Much as readers of John Maynard Keynes’ 1930 essay “Economic Possibilities for Our Grandchildren” may have been reassured by his attempts to counter contemporaneous pessimism in an era of great change, one should neither be paralyzed by nor resent this bewildering time. One should realize that it is precisely this institutional architectural education created and informed by extra-institutional resources that will hold one in good stead, continuing to be relevant in some form or another, and precisely the foundation provided by this education that will guide one through a future of learning and interdisciplinary explorations. Architects, architectural institutions, and students often lack disciplinary confidence because of imposed mental limits to what they are and are not allowed to do and capable of doing, restricted by an implicit agreement on what constitutes “architecture” and “the diploma.” They need not be troubled by this and they need not weep. As independent methods of learning give shape to popularly accepted ones, they need not fear what they do not know, for what they do not know will give shape to what they do know – and what they do not know is in fact what will give them ever more agency.

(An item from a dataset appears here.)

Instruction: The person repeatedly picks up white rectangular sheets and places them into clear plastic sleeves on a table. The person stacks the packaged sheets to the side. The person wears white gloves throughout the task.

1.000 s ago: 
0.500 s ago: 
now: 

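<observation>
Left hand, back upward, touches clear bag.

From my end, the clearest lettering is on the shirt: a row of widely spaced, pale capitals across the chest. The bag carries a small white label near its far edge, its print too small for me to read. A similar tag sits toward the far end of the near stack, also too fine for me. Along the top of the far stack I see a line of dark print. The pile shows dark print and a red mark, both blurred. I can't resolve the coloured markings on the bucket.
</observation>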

1 As opposed to extra-institutional learning as an act of rebellion against prevailing orders and so on, which, though occurring, does not take up the majority of the cause.
2 “With this surfeit of content, is this not enough to render the diploma obsolete?”
3 At the time of writing, in March 2022, SCI-Arc is very much faced with such a do or die moment, its relevance put completely in question in the wake of the publicizing of its litany of financial scandals, abuses of power, and other intensely immoral actions, past and present. The fact that this new student movement demanding accountability arose from: 1) A video published by the institution to its YouTube channel as part of its ongoing campaign to maintain media relevance that also attempts to be educational material for its students and the community at large; 2) Student protests, the publicizing of students’ traumatic stories with SCI-Arc faculty, and a student-organized town hall concurrent with extra-instutional organizational work by Instagram meme accounts like @dank.lloyd.wright and a group of SCI-Arc alumni points to the unavoidable interplay and inextricable connection between the institution and its other in the evolutionary process or collapse of the institution.
4 “Core Studio Public Lecture: Virgil Abloh, ‘Insert Complicated Title Here’”, https://www.youtube.com/watch?v=-qie5VITX6eQ
5 And, arguably the kind of drive and personality that led him to pursue an architecture degree in the first place.
Boneless Pizza is a designer, writer, artist, and DJ based in Los Angeles. Their design work blends Lacanian theory, linguistics, pop cultural criticism, and digital media in the creation of parafictional worlds meant to investigate the contingent nature of the built environment.